BEGIN DATA SUPPLIED

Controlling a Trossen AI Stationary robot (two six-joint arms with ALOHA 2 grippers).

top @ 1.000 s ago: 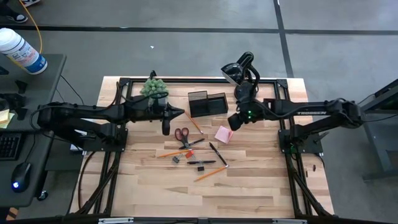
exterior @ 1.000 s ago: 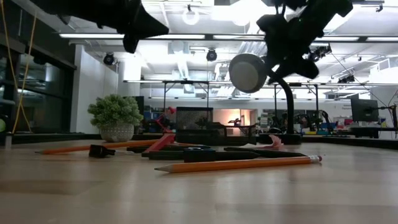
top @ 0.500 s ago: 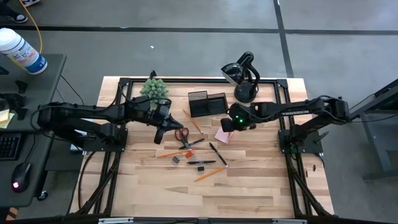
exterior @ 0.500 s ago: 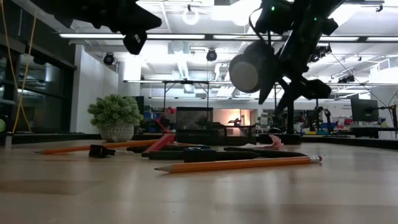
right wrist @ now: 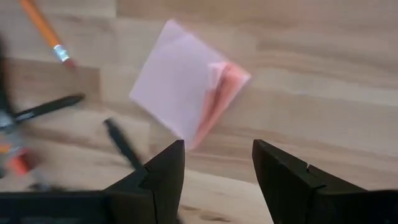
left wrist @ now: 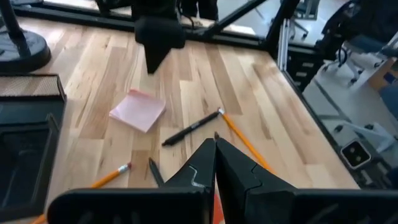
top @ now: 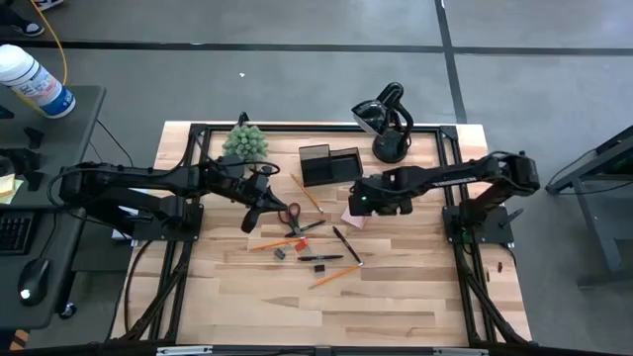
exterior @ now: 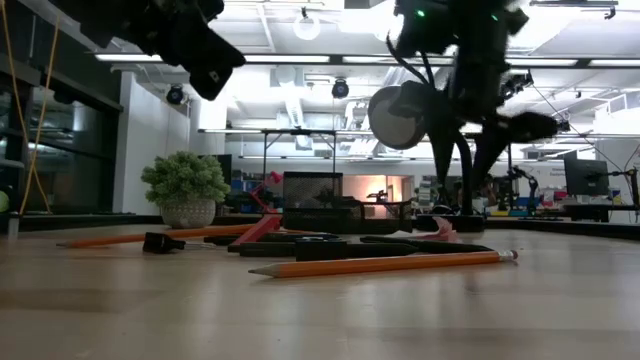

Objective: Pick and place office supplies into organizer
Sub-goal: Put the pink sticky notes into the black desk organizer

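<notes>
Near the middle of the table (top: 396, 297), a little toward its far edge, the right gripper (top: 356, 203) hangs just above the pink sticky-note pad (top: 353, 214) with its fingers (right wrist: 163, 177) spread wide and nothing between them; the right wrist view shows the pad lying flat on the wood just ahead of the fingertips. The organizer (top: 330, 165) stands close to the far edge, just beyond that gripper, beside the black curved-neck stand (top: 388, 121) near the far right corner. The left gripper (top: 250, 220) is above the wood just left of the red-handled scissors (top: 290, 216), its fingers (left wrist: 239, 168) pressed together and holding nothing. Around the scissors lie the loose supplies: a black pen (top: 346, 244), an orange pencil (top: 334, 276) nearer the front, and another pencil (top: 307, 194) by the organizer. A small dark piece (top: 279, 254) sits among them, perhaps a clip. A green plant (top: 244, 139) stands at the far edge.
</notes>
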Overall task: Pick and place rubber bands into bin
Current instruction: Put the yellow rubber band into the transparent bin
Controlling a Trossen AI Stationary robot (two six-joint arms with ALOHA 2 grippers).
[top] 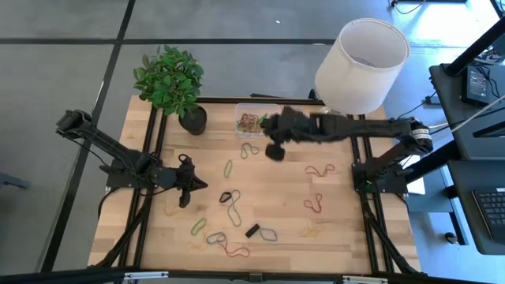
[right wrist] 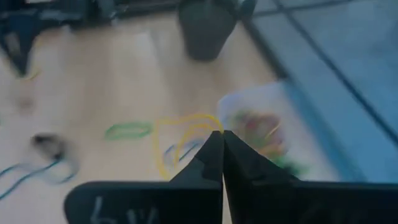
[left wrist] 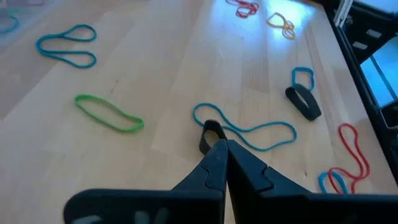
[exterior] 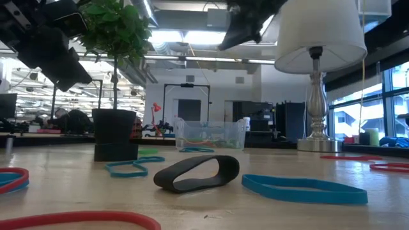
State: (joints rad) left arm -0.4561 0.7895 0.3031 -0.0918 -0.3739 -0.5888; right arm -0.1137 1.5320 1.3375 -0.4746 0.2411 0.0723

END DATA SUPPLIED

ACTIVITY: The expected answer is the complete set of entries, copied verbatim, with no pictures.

ANSWER TO THIS EXERCISE:
Controlling a Trossen AI Stationary robot (two six-joint arms with ALOHA 2 grippers).

top @ 1.000 s ago: 
exterior @ 1.000 s ago: 
top @ 0.500 s ago: 
exterior @ 0.500 s ago: 
right wrist @ now: 
left wrist @ now: 
top @ now: 
exterior @ now: 

Objective: Pick and place office supplies into organizer
Sub-goal: Put the pink sticky notes into the black desk organizer

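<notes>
Near the middle of the table (top: 396, 297), a little toward its far edge, the right gripper (top: 356, 203) hangs just above the pink sticky-note pad (top: 353, 214) with its fingers (right wrist: 163, 177) spread wide and nothing between them; the right wrist view shows the pad lying flat on the wood just ahead of the fingertips. The organizer (top: 330, 165) stands close to the far edge, just beyond that gripper, beside the black curved-neck stand (top: 388, 121) near the far right corner. The left gripper (top: 250, 220) is above the wood just left of the red-handled scissors (top: 290, 216), its fingers (left wrist: 239, 168) pressed together and holding nothing. Around the scissors lie the loose supplies: a black pen (top: 346, 244), an orange pencil (top: 334, 276) nearer the front, and another pencil (top: 307, 194) by the organizer. A small dark piece (top: 279, 254) sits among them, perhaps a clip. A green plant (top: 244, 139) stands at the far edge.
</notes>
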Overall task: Pick and place rubber bands into bin
Current instruction: Put the yellow rubber band into the transparent bin
Controlling a Trossen AI Stationary robot (two six-joint arms with ALOHA 2 grippers).
[top] 
[right wrist] 
[left wrist] 
[exterior] 
State: (joints rad) left arm -0.4561 0.7895 0.3031 -0.0918 -0.3739 -0.5888; right arm -0.1137 1.5320 1.3375 -0.4746 0.2411 0.0723

The response to this exercise is complete.